In the previous section, we proposed an analysis of the four-place relation expressed by ‘\(s_1\) is closer in meaning to \(s_2\) than \(s_3\) is to \(s_4\)’. As well as propositional similarity, the account potentially has other applications, for example to the question of higher-order resemblances amongst properties. We saw in Sect. 1 that comparative similarity facts between properties can give rise to comparative similarity facts between propositions: our example turned on crinsom being more like scarlet than blue is to green. One could explore the Sect. 3 ideas to ground an account of comparative similarity, replacing worlds with individuals and propositions with properties. That way, higher-order resemblance between properties could be reduced to ordinary resemblances between particulars.
To keep this paper to manageable length, however, we cannot here embark on this or any other applications. Nor is a detailed comparison with other accounts feasible, simply because there are too many of them. In lieu of that, Sect. 4.1 concisely situates the account vis-à-vis the verisimilitude literature. In Sect. 4.2, we explain why our comparative models are preferable to metric approaches. In Sect. 4.3, we consider another constraint that might be imposed on the models. Section 4.4 concludes with a brief explanation of why we take world similarity as primitive.
Generic Problems with Likeness Accounts
Approaches to truthlikenessFootnote 19 are standardly divided into three categories: the content, consequence and likeness approach. Ours is akin to the last of these, the likeness approach. The focus of these approaches is on defining what it is for X to be at least as close to the truth as Y, where X and Y are variously defined as propositions or theories or models, and ‘the truth’ may be a proposition or world or model. Hilpinen (1976) and Tichý (1974) are pioneers of the approach and Niiniluoto (1987) a classic synthesis advocating a possible-words likeness approach.Footnote 20
Now our topic is propositional similarity rather than verisimilitude, so our aims and these writers’ are correspondingly different. Many of the constraints on acceptable measures of verisimilitude, for instance, mention truth and falsity (e.g. ‘some false statements may be more truthlike than some true statements’).Footnote 21 These cannot sensibly be imposed on an account of propositional similarity, which must be independent of which world is the actual one: for which world is actual makes no difference to whether \(s_1\) is more similar to \(s_2\) than \(s_3\) is to \(s_4\). By the same token, accounts which make essential use of the class of true models, or correct consequences, or true theories, or the like, are different in both spirit and implementation from ours. The verisimilitude literature does contain discussion of how to assign a measure to pairs of sets of worlds (or models).Footnote 22 However, these treatments generally presuppose that the distance between such sets is represented by a scalar quantity, typically a real number, and for that reason differ significantly from our non-metric approach.
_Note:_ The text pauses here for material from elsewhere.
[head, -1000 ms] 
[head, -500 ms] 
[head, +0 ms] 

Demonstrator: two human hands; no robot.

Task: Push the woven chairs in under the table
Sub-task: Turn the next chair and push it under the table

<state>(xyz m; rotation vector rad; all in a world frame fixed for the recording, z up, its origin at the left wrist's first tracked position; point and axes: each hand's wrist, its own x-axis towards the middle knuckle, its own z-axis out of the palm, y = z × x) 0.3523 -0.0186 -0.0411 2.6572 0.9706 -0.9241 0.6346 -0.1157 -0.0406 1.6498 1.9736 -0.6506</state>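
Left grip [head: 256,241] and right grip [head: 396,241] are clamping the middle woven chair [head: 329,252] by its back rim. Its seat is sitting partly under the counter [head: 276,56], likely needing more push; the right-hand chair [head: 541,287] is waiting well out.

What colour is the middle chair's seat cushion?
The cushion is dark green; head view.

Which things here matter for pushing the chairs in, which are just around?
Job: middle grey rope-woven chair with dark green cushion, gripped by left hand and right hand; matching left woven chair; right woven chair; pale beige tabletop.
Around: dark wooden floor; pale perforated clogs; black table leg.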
All that said, despite the differences, the present proposal does have several points of affinity with likeness accounts and some comparisons may be drawn.Footnote 23 Rather than attempt to review the large literature, we situate the account by seeing how it deals with the main generic difficulties associated with such approaches. Oddie (2014, sec. 1.4) usefully summarises these as:Footnote 24 how is likeness determined? What is the correct functional dependence of the truthlikeness of a proposition on the likeness of its members to the actual word (the extension problem)? Finally, does the account of likeness depend on which language is used to formulate propositions (the problem of language dependence)?
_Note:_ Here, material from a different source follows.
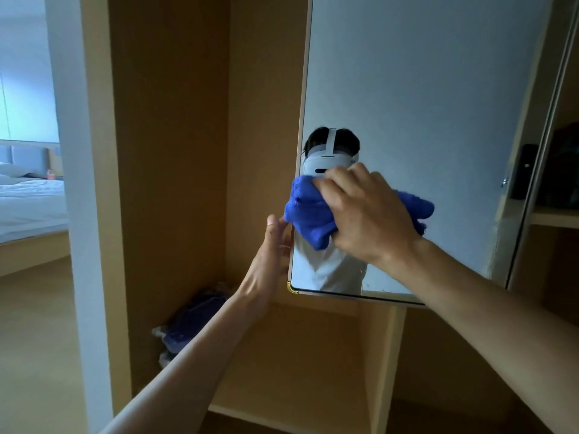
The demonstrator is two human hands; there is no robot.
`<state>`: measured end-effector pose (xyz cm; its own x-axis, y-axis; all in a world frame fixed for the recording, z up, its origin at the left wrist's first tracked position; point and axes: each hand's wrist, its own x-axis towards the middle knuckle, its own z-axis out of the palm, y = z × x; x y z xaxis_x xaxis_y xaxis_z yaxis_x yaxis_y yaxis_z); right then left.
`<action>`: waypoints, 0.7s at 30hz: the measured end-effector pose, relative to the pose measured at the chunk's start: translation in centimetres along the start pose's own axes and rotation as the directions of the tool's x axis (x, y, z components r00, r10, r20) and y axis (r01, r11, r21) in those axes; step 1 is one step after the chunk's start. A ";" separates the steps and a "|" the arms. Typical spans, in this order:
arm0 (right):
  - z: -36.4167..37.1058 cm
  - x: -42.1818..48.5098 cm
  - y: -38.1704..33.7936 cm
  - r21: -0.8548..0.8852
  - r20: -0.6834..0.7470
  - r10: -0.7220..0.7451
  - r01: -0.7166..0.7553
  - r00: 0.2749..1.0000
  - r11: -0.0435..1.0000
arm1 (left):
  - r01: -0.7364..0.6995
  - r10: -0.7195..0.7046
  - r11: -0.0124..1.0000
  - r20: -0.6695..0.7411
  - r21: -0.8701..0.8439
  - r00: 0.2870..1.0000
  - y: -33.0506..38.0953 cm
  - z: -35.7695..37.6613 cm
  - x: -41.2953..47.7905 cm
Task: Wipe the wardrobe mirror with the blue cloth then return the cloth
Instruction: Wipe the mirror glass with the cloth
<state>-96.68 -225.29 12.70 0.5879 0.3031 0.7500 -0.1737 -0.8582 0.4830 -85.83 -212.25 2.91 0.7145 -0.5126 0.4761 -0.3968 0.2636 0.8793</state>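
Currently logged: wiping step, judged part-way, with the cloth's return not yet done.

Item, right hand (366, 214): fingers curled round a bunched blue cloth (308, 211), pressing it against the glass of the wardrobe mirror (423, 89). The cloth sits low and left on the mirror, near its left edge, with a tail of it trailing out to the right of the wrist.

Item, left hand (275, 245): grasps the mirror panel's left edge, thumb on the near face. The other fingers are mostly hidden behind the edge.

Handling note, as a judgement: the panel looks like a hinged door standing open, so the bracing hand should hold firm against the wiping pressure. Flattening the wad would give broader contact. Overlapping passes should then take in the wide upper and right areas and run down to the bottom edge.

Count:
- hands, two, both occupied
- blue cloth in use, one
- mirror panel, one
- wardrobe (169, 120), one, with an open brown compartment to the left of the mirror
- bluish bundle (194, 324), one, low in that compartment; what it is cannot be told
- bed (28, 202), one, far left through the opening
- shelf (554, 217), one, at the right edge, with dark items on it too dim to count
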 end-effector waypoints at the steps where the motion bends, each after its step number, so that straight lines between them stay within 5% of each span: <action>1: 0.5 -0.8 -0.6 -0.011 0.032 0.001 -0.001 0.999 1.000 | 0.000 -0.001 1.000 -0.014 -0.026 1.000 -0.1 0.1 0.0; 13: 2.4 -4.4 -2.5 -0.040 0.274 -0.098 0.113 0.957 0.993 | 0.007 -0.009 0.994 -0.012 -0.106 1.000 -0.5 0.6 -0.5; 21: 0.1 -2.5 -0.7 0.015 0.129 -0.029 0.027 0.991 1.000 | 0.035 -0.034 0.999 -0.047 0.017 0.998 -0.3 0.5 -1.0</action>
<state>-97.92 -225.47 10.40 0.6898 0.2720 0.6710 -0.1453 -0.8559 0.4963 -86.66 -212.21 2.16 0.7541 -0.4821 0.4460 -0.3814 0.2314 0.8950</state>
In answer to the first question, likeness in the Sect. 3 models is constituted by agreement over propositional atoms and unlikeness by divergence over them. Agreement over which atoms or collection thereof counts most is left completely open, as it is determined by the order relation (Sect. 3.3’s \(<_{\mathbb {ORD}}\)), which can be anything we like. Our account is thus inherently flexible. Furthermore, unlike metric accounts, which are constrained by the size of the real numbers (the continuum) and their metric properties (e.g. reals are separable, so admit only countable ascending or descending chains), our model allows similarity to be defined on propositional languages of arbitrary cardinality. (See Sect. 4.2 for more on this point.)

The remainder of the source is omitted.